## EXERCISE DIRECTIONS
In these entries, tally the lines where "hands" occurs. Respond with only the count.

☆ ☆ ☆ ☆ ☆

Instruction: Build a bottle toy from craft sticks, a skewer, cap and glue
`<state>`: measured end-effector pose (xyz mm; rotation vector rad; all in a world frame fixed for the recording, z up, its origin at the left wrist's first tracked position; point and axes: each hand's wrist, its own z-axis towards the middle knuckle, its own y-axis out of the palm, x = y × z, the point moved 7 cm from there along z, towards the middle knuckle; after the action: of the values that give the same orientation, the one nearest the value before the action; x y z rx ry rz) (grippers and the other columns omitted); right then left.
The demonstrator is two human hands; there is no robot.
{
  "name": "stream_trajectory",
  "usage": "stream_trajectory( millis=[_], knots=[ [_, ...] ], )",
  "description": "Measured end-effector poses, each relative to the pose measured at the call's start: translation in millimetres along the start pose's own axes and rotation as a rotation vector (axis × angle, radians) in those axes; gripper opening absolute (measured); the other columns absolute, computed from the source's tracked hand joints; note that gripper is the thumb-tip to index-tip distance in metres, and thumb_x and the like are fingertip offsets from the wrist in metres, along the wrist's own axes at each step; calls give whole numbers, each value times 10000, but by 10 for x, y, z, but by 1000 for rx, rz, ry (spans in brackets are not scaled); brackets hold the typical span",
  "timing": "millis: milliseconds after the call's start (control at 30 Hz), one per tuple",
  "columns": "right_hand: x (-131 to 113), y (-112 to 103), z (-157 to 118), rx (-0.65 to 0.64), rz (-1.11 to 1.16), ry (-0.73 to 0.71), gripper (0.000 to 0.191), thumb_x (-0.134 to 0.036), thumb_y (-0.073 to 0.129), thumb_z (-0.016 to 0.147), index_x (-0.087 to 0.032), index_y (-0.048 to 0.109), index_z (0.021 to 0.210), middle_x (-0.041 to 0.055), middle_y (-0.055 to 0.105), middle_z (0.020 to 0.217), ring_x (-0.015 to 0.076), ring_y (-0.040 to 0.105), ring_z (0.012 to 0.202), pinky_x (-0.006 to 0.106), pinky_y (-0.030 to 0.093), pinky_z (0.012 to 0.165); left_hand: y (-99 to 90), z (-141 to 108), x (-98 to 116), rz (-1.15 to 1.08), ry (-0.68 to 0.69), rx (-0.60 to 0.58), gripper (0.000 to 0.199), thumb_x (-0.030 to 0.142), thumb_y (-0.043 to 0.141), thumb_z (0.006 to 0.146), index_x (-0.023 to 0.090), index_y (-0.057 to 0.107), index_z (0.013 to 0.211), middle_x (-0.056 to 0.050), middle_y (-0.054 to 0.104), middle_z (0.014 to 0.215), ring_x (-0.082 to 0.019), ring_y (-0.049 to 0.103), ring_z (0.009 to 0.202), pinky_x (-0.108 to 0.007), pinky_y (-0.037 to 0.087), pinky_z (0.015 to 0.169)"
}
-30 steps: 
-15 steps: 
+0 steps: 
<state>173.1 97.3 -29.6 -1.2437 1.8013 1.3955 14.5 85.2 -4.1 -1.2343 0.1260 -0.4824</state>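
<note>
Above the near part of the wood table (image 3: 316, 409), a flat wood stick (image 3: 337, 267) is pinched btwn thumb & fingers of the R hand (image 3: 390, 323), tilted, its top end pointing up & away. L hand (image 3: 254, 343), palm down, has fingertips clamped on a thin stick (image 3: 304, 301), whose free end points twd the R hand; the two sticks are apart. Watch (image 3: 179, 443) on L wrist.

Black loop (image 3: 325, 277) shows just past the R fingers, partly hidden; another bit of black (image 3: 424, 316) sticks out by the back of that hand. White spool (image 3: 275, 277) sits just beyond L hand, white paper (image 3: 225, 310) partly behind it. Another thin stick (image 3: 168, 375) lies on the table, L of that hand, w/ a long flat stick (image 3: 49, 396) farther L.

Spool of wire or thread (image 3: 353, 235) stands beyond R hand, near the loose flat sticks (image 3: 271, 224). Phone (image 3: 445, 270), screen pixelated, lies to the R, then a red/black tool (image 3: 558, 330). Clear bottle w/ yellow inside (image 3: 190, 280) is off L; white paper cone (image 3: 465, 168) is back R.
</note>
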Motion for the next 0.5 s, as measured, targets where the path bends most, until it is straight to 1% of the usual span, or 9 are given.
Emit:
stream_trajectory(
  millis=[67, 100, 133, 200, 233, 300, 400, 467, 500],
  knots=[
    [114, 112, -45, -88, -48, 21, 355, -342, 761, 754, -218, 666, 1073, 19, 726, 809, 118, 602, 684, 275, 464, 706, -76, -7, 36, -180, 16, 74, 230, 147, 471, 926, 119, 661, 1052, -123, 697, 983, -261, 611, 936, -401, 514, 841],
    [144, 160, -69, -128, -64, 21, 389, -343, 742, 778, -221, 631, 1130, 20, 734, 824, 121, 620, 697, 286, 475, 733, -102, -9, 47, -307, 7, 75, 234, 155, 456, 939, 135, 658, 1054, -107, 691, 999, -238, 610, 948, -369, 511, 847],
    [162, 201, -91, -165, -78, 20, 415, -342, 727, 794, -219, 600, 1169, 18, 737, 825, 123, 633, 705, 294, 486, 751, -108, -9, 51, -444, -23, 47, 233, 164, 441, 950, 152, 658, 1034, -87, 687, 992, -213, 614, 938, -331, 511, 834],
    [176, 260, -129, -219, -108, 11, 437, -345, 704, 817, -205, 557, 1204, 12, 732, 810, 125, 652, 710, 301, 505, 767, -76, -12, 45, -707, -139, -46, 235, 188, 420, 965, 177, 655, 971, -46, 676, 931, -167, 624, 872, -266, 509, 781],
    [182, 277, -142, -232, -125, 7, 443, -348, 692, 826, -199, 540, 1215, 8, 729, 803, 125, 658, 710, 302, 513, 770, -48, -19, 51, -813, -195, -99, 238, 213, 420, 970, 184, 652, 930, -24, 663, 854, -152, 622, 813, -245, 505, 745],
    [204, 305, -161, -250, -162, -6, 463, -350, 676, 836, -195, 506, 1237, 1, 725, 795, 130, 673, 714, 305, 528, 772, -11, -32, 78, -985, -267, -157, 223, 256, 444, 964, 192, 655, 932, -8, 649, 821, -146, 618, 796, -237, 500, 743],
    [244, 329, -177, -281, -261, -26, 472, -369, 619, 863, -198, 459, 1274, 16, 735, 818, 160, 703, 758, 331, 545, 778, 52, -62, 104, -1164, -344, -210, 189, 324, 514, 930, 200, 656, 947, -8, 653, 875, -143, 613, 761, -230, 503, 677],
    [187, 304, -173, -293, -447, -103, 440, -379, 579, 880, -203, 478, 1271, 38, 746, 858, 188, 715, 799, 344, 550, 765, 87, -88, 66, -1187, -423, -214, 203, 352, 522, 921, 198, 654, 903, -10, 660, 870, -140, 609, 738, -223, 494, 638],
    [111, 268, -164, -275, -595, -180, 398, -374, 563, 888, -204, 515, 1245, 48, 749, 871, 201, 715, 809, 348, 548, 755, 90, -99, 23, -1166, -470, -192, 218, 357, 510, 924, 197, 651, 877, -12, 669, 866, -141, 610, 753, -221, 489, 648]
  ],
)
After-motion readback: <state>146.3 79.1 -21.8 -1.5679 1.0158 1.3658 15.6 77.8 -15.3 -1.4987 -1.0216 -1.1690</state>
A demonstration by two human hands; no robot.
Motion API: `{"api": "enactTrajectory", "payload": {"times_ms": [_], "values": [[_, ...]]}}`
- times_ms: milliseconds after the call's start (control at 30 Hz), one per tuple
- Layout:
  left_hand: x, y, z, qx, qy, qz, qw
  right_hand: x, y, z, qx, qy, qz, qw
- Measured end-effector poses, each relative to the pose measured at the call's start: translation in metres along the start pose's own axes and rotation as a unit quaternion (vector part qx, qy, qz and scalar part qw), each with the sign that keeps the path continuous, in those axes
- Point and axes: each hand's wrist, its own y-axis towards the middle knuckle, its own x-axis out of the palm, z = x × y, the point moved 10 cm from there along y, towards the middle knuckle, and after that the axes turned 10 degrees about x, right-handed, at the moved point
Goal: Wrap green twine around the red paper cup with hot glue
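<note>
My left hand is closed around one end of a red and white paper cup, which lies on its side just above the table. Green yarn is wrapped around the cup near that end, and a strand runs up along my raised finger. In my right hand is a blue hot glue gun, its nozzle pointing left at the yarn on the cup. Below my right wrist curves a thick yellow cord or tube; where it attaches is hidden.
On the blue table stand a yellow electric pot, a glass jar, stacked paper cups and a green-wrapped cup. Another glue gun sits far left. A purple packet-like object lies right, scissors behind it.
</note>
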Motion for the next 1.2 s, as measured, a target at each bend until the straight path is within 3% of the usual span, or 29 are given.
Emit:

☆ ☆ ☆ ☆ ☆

## EXERCISE OUTPUT
2